**Problem to work on**
For each line in the data below that has the word "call", copy that line.

**Data block**
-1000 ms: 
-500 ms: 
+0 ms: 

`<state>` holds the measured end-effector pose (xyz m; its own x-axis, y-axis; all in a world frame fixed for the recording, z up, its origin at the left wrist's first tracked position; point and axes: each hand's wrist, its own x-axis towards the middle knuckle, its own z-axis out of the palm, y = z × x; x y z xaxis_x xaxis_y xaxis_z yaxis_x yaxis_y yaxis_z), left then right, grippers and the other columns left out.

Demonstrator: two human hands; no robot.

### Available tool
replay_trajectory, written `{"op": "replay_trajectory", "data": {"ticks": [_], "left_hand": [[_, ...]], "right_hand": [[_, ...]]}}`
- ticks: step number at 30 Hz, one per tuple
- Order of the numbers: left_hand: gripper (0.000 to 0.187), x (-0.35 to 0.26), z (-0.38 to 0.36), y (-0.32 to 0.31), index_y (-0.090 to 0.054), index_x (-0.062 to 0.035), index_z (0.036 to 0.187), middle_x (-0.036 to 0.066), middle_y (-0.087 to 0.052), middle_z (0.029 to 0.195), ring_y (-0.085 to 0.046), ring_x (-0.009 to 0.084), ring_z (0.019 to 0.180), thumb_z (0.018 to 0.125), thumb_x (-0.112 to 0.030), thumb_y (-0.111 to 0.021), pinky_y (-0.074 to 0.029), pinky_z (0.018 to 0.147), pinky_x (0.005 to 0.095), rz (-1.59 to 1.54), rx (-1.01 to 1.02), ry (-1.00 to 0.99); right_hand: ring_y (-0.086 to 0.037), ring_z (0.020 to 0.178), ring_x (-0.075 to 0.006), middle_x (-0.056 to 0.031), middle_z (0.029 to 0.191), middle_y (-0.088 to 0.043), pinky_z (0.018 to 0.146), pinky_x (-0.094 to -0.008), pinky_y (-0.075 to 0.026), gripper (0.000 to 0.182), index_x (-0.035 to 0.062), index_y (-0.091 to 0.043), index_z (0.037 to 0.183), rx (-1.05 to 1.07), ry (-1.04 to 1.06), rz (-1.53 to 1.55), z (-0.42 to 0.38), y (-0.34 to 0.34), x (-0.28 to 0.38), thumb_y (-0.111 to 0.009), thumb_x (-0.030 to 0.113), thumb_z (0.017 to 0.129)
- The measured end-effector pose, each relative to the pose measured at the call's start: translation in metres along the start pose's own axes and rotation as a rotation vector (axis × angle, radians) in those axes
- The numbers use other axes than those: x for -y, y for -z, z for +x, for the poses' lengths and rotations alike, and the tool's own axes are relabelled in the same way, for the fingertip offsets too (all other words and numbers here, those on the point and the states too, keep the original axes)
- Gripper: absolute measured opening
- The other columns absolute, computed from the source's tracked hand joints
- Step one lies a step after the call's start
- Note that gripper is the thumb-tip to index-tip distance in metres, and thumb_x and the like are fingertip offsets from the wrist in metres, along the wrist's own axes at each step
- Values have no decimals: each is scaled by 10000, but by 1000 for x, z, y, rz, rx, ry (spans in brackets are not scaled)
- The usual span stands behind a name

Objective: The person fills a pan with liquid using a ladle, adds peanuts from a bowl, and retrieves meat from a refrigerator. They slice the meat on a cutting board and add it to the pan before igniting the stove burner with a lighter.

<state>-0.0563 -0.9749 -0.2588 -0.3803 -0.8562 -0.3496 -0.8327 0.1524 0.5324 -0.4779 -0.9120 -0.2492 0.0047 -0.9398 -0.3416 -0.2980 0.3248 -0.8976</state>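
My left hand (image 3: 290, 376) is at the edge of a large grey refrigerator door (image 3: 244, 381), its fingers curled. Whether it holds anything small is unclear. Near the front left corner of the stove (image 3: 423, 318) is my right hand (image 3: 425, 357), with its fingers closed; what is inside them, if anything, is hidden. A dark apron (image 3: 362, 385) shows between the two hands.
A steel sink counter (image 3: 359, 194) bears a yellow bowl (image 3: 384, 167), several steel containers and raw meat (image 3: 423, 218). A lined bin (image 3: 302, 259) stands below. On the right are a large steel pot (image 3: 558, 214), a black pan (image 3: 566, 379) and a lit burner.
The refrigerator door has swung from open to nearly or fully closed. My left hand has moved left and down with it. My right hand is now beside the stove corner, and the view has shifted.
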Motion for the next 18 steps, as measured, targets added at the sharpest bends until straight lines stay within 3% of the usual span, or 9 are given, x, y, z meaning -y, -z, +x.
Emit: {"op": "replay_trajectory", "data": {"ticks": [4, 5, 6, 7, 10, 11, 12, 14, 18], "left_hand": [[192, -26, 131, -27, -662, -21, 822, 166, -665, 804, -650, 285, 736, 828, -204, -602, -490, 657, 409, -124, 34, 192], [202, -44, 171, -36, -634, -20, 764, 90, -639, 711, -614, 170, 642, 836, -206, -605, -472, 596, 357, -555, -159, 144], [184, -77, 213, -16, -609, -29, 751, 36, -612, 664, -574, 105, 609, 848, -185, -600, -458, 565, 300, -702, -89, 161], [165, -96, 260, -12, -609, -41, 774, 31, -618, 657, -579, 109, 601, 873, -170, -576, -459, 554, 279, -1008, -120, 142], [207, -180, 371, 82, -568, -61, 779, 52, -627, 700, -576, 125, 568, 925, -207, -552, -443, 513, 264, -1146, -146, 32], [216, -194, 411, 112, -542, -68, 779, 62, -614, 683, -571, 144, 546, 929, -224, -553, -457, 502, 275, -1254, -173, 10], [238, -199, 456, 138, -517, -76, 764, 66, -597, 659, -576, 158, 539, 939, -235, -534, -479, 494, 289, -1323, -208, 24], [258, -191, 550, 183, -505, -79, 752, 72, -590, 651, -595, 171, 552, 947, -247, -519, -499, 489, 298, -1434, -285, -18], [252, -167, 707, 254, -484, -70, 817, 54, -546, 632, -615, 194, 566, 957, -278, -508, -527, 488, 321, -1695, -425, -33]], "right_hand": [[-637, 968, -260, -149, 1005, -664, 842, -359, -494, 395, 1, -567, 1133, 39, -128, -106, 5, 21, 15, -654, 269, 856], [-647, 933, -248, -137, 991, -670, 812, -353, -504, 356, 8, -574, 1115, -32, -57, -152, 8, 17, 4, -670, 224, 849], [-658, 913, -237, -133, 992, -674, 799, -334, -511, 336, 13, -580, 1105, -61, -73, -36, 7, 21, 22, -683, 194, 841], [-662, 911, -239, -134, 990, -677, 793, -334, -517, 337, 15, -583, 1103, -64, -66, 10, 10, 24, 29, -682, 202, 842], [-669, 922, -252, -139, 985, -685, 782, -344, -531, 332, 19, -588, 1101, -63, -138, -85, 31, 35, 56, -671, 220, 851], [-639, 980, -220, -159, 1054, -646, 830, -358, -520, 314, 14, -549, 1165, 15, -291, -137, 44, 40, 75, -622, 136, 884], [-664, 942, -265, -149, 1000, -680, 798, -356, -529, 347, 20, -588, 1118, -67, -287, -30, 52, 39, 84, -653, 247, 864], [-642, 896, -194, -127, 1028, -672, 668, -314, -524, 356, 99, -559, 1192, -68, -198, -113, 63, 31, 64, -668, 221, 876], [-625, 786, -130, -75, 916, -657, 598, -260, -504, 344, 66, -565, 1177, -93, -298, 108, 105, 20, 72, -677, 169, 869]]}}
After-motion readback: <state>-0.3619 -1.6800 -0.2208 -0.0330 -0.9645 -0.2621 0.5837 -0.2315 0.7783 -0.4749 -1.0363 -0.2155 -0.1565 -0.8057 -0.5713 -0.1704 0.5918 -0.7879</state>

**Solution to this exercise**
- The measured end-effector pose, each relative to the pose measured at the call's start: translation in metres along the start pose's own axes and rotation as a rotation vector (axis × angle, radians) in those axes
- Step one lies a step after the call's start

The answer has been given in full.